If they are on the dark side of earth all they would see are reflections of the stars everywhere, reflected very oddly and generally in a non-distinct way (due to micro scattering). Visually distinguishing up from down could be very difficultand the entire scene would be incredibly confusing.
If they are on the bright side of earth things get a lot worse. As we have already established that the protagonist interacts with light normally, that means they are the only absorber of light within visible distance in a world full of mirrors. The amount of reflected light that hits them would be enormous and quite likely fatal after a relatively short period of time. Even a limited, non-fatal jaunt would likely result in some form of light-blindness (duration and permanence dependent on exposure).
Case 2 of 3
Let's say that you don't want to only see unintelligible stars or suffer immediate blindness and burn to death. Your other option in that case is to have materials absorb and reflect photons as occurs in normal time. This works much better for your character when they are in the "time stop" state.
What works less well is what happens to everyone and everything else. Let's say that you stop time for 5 minutes – a reasonably short amount of time. Over the course of those 5 minutes people, buildings, plants (everything) is going to continue to absorb energy, but won't be processing it in any way as chemical reactions have stopped (if they haven't, people would be walking and talking as normal). Once you turn time back "on" however, those people and objects are all going to receive 5 minutes worth of energy in a fraction of a second.
To put this in perspective, let's say that they receive the full dose of energy in 1 second. Five minutes have 300 seconds. Receiving all of that energy in 1 second would be like putting your skin under a 300× magnifying glass in the sun for 1 second. For an idea of what that feels like, a typical decent-quality hand-held magnifying glass could have a magnification power of 10×… and less if it's a cheap one.
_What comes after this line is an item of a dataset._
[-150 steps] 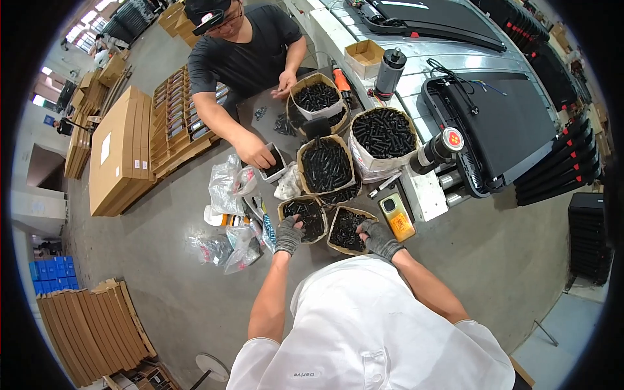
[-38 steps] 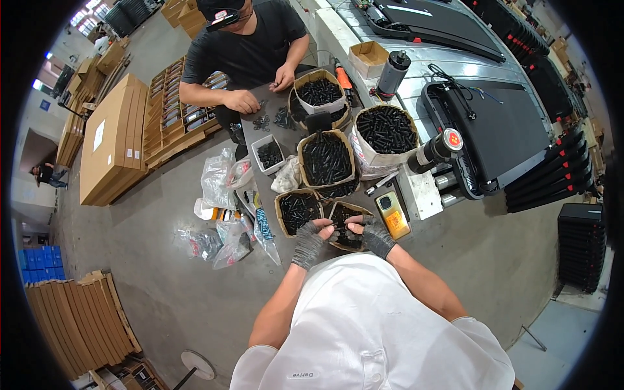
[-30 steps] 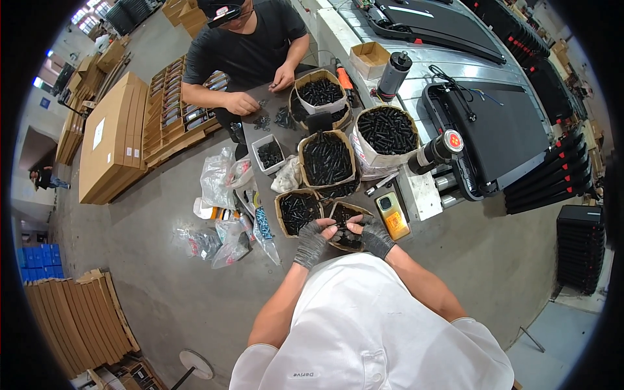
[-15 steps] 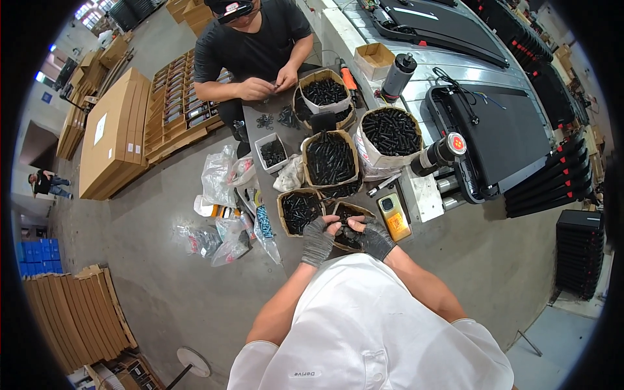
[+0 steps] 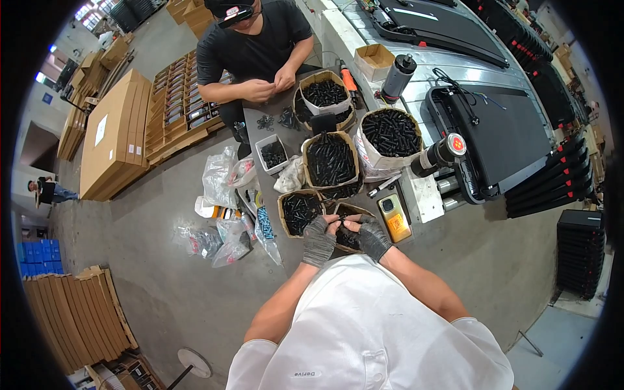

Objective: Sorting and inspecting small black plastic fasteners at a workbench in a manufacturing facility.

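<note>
Both gloved hands pinch together over one small black part, too small to identify: left hand (image 5: 319,239) and right hand (image 5: 373,236) meet fingertip to fingertip, fingers curled shut on it, right above the near brown box of black parts (image 5: 348,229). How hard the hold is, I cannot tell.

Landmark is that near box. Left of it, touching, sits a second brown box of black parts (image 5: 298,212). Further left, on the concrete floor (image 5: 149,260), lies a heap of clear plastic bags (image 5: 224,208). Just beyond the near box stands a taller lined box of black parts (image 5: 330,158); beyond and right of it, a round sack of black parts (image 5: 390,133). Right of the near box lies an orange-and-black handheld device (image 5: 394,218).

Change: five seconds ago the hands were apart, each down in its own box; since about a second ago they have been joined over the near box and hardly moved. Judging by that, picking is finished and the hands are now fitting or sorting the piece.

Across the table the co-worker's hands (image 5: 270,83) have come up from the small white tray (image 5: 273,155) to chest level, close together.
</note>
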`<state>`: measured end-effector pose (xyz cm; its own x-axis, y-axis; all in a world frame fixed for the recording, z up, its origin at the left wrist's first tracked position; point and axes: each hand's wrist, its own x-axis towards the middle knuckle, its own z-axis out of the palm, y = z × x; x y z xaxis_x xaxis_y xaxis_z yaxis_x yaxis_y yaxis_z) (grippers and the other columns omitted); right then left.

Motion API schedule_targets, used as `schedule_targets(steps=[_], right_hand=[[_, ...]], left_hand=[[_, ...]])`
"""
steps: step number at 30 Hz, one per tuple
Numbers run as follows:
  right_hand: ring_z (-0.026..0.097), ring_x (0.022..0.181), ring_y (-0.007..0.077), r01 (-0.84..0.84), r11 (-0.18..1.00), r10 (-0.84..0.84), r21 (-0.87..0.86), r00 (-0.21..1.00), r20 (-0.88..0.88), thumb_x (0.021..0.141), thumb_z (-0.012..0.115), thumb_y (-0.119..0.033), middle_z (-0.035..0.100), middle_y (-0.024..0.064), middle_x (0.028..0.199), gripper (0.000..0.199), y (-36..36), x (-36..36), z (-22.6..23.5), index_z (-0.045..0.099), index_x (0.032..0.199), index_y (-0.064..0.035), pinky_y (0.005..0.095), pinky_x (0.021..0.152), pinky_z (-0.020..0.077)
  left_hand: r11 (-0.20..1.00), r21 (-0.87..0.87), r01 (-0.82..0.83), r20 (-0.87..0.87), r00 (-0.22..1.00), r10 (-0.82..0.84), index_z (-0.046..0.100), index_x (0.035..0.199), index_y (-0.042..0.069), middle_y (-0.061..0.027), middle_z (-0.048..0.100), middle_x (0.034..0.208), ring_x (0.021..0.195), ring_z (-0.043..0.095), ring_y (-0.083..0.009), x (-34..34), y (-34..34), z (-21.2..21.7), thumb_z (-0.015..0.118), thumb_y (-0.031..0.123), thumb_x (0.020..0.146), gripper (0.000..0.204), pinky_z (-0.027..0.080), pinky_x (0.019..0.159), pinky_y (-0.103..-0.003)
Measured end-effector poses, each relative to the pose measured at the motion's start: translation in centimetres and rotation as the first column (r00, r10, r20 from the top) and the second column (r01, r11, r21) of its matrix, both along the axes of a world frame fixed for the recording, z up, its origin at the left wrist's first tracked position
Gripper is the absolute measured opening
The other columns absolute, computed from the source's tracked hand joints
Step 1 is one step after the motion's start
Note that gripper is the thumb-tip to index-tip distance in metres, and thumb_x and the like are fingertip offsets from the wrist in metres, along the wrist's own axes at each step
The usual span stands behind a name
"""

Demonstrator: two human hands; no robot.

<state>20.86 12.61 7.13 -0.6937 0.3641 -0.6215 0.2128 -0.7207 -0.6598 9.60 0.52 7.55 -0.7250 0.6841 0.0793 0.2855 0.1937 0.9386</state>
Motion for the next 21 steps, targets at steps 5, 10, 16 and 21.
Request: schedule_targets(steps=[5,10,16,21], right_hand=[[0.062,0.098,0.0165,0.036,0.992,-0.046,-0.122,0.996,-0.082,0.09,0.064,-0.015,0.065,0.0084,0.105,0.031,-0.1,0.1,0.9,0.06,0.115,0.0027,0.0274,0.089,0.0488],[0.059,0.107,0.0186,0.0,0.985,-0.038,-0.175,0.977,-0.21,0.093,0.057,-0.016,0.062,0.0111,0.114,0.034,0.1,0.3,1.5,0.057,0.121,0.0021,0.0297,0.093,0.0478],[0.056,0.114,0.022,-0.027,0.973,-0.04,-0.229,0.959,-0.282,0.094,0.052,-0.021,0.056,0.0139,0.126,0.042,0.6,1.0,2.5,0.05,0.13,0.0012,0.0313,0.1,0.0445],[0.049,0.126,0.026,-0.086,0.941,-0.024,-0.328,0.949,-0.316,0.088,0.043,-0.018,0.046,0.0185,0.14,0.054,0.9,1.8,3.2,0.041,0.138,0.0014,0.035,0.107,0.0384]], left_hand=[[0.993,-0.041,-0.11,0.595,0.796,0.112,0.068,0.104,0.001,-0.0078,0.069,0.093,0.082,0.063,-0.0165,-0.5,-0.1,-1.3,0.068,0.013,0.087,0.021,0.05,0.077,-0.029],[0.981,0.003,-0.193,0.814,0.571,0.109,0.062,0.112,0.0,-0.0081,0.068,0.1,0.088,0.062,-0.0161,-0.9,-0.9,-5.0,0.066,0.015,0.089,0.028,0.05,0.081,-0.029],[0.965,0.152,-0.213,0.967,0.235,-0.101,0.06,0.11,0.005,-0.0071,0.067,0.091,0.077,0.062,-0.0153,-1.3,-1.2,-5.0,0.067,0.017,0.089,0.025,0.051,0.068,-0.027],[0.97,0.171,-0.172,0.966,0.224,-0.131,0.059,0.109,0.005,-0.0063,0.064,0.087,0.074,0.058,-0.015,-1.7,-1.6,-3.6,0.064,0.019,0.091,0.023,0.049,0.066,-0.027]])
This is 30 times more power than that.
Without really going into some calculations I'm not sure what would happen exactly, but I think it's reasonable to expect that a living cell that had 5 minutes worth of good solar energy released in it instantly would die. Even without secondary effects on the next layer of cells (which would undoubtedly occur), the result is that everyone on the sunny side of the earth would simultaneously shed a layer of skin from any exposed parts - yuck! More importantly though, their eyes would also be exposed to that same effect and could be seriously impaired by it. I hope they were blinking when time stopped!
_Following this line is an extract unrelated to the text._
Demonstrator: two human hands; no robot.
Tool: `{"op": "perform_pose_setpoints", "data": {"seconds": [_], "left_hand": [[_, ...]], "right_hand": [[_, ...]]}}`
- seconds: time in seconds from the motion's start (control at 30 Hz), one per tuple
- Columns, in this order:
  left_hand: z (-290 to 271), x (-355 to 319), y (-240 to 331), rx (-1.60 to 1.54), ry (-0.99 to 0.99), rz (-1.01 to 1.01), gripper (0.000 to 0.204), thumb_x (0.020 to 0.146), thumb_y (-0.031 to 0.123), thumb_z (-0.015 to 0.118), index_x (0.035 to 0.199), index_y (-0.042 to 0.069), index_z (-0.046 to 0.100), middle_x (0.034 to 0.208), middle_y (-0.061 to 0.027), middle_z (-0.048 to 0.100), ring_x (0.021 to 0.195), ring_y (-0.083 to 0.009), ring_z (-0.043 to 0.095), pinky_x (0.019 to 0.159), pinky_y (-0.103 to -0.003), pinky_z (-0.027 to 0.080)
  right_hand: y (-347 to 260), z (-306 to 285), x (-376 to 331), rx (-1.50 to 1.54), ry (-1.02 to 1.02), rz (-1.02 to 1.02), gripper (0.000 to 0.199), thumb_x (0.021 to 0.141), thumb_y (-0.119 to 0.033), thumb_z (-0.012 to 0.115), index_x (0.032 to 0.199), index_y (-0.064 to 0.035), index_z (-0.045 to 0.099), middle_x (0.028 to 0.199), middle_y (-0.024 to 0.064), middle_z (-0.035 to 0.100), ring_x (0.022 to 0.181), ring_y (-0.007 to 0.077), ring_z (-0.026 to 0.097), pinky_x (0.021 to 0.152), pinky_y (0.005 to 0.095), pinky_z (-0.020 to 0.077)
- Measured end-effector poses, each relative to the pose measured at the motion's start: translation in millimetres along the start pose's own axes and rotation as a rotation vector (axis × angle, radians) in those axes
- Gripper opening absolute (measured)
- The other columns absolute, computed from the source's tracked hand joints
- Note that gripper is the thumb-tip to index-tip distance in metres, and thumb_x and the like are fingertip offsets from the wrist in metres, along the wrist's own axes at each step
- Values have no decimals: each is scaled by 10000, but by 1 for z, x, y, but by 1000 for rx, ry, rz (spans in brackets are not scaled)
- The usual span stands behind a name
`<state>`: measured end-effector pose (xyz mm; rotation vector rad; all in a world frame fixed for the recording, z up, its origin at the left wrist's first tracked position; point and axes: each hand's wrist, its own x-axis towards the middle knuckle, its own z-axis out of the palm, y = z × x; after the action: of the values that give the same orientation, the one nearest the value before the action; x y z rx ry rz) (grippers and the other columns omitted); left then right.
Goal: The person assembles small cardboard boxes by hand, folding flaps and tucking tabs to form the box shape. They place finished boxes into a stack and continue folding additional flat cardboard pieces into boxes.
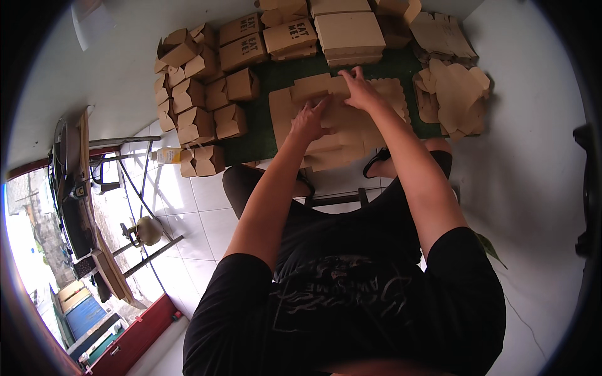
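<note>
Work in hand: a flat brown die-cut cardboard box blank (338,116) lay on the dark green mat (269,144) at twelve o'clock of the person, topmost of a stack of flat blanks.
Done so far: folded brown cardboard boxes (194,109) stood clustered at ten o'clock; closed ones were piled at the far edge (285,37).
Left to do: judging by the stack beneath and the loose brown blanks (454,94) at two o'clock, many remained unfolded.
Left hand (309,120): arm stretched forward, palm down, fingers pressing on the blank's near-left part, not clenched.
Right hand (360,91): arm reaching further, fingers spread flat on the blank's far panel; whether they pinched an edge cannot be told.
Nearby: a yellow plastic bottle (166,154) on the white tiled floor (200,200) at nine o'clock.
</note>
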<state>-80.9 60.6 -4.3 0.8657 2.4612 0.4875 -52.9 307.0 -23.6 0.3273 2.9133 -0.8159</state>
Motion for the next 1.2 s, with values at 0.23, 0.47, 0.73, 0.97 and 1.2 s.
{"op": "perform_pose_setpoints", "data": {"seconds": [0.23,0.47,0.73,0.97,1.2], "left_hand": [[-4,-4,8,-20,25,-38,1248,707,403,1067,1754,521,398,1509,-143,600,1462,-405,619,1096,-705,560],[8,-15,4,-11,76,2,1137,776,364,1033,1732,521,439,1528,-92,573,1509,-347,555,1104,-801,501],[7,-17,8,22,66,-40,1132,797,371,1021,1737,540,413,1550,-52,573,1516,-325,546,1116,-805,486],[7,-18,8,49,63,-49,1143,819,387,1008,1753,551,369,1585,-50,563,1530,-308,534,1135,-786,483],[4,-18,10,47,58,-61,1169,810,390,1015,1760,548,353,1574,-51,570,1522,-309,542,1127,-784,484]], "right_hand": [[12,3,8,66,-17,-79,988,707,-150,1051,1551,-210,543,1501,177,490,1309,443,678,1125,520,614],[15,8,24,47,-16,-16,916,690,-230,1081,1453,-161,580,1477,146,520,1320,406,673,1124,520,605],[-12,3,22,11,66,132,898,740,-329,1064,1465,-137,571,1532,191,586,1349,434,687,1102,540,605],[-30,15,19,-21,101,202,897,783,-371,1038,1514,-139,573,1538,212,579,1369,441,677,1116,555,595],[-13,21,26,55,129,189,750,791,-326,1034,1400,-142,637,1434,190,605,1342,445,653,1107,526,590]]}}
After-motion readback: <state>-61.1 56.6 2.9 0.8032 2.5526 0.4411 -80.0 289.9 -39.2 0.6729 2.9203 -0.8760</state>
Undoubtedly a number of things would also instantly catch on fire. Piles of cooking flour that may be in the sun, gasoline, hay chaff, etc. Also no fun.
Case 3 of 3
Courtesy of MichaelS in the comments.
In this scenario there is no interaction at all between photons and matter – the photons just pass right through. This is an interesting one because it avoids killing the protagonist or injuring large swaths of people/animals/structures, so maybe it's the way to go?
It depends on what you really need to see. If you really just need to see the sun and other stars this will work great, because there is nothing for the light to bounce off or to absorb it - so all you would see are the light emitters.
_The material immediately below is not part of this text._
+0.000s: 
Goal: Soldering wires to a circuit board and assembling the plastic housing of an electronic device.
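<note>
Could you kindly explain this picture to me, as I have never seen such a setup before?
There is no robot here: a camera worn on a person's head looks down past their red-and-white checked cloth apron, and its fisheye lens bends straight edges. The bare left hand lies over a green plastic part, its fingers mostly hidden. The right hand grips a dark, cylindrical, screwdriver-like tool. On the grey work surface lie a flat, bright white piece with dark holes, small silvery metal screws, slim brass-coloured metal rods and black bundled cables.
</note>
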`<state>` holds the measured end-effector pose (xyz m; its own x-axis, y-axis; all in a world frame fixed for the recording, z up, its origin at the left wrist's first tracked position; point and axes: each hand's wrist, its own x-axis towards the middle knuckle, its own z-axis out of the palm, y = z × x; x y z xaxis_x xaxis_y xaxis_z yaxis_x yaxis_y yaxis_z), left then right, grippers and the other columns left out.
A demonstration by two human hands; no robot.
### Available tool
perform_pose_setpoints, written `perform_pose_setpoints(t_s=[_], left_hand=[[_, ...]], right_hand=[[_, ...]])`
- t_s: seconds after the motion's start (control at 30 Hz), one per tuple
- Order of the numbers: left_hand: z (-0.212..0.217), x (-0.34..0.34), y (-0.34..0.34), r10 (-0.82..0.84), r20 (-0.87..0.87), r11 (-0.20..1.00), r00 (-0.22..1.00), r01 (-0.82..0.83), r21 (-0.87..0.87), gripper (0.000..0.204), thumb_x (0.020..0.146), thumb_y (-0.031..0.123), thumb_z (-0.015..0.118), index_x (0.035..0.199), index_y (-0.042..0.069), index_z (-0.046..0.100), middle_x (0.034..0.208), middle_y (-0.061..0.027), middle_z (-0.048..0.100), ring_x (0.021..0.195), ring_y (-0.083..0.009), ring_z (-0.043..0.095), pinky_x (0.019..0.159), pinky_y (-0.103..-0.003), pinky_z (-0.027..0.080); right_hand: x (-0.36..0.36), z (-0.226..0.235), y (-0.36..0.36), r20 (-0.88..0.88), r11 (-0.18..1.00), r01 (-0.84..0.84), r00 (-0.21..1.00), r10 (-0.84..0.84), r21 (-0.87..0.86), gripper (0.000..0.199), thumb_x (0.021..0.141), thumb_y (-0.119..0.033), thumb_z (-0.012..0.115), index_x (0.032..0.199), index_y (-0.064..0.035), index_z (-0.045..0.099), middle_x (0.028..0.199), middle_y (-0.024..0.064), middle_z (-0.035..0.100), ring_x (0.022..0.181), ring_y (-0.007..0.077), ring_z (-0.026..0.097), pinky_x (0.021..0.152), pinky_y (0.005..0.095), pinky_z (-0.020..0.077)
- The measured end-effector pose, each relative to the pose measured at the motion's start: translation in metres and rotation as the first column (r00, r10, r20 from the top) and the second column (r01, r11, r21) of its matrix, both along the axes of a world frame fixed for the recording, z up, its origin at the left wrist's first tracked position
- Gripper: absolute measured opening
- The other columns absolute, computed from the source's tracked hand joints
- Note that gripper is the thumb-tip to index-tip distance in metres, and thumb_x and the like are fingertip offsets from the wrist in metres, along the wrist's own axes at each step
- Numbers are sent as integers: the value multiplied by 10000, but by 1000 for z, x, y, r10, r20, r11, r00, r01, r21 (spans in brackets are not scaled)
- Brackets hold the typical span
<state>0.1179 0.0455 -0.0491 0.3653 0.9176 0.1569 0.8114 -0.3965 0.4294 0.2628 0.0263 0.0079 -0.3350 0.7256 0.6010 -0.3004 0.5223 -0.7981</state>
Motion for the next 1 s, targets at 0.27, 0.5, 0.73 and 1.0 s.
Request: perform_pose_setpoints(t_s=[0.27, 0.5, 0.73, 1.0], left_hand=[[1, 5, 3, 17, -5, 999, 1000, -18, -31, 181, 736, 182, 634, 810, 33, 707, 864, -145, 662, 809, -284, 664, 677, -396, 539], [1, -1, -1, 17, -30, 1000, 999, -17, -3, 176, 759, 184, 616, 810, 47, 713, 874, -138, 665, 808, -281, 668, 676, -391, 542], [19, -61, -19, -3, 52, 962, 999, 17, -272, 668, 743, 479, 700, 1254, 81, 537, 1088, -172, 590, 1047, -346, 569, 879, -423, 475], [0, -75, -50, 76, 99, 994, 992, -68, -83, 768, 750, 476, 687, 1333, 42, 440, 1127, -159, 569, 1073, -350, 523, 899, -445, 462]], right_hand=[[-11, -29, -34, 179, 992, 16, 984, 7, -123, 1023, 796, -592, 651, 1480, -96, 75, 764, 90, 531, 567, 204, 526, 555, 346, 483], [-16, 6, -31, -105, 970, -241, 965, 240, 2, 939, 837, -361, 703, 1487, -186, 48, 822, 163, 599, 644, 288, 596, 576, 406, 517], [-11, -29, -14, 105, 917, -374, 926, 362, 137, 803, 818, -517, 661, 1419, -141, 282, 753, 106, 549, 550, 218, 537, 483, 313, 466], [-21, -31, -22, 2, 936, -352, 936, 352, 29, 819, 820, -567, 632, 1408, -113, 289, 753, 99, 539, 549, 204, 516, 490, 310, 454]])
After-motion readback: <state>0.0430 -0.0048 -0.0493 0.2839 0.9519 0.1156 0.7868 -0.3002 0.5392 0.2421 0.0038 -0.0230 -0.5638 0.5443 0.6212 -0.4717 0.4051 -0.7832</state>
The first major downside is that you would only see things that emit light, and by "see them" I mean "see light coming from its location". Visually it would be like being in space, but with the sensation of gravity and the reality of bumping into things you can't see. The sun and stars would also be brighter, but I'm sure you don't want to stare into the sun anyway. The heat from the sun would be worse than standing at the equator at the height of summer and there is no such thing as shade, so I wouldn't recommend existing in such a state for more than a few hours at most or you'll risk succumbing to heat exhaustion.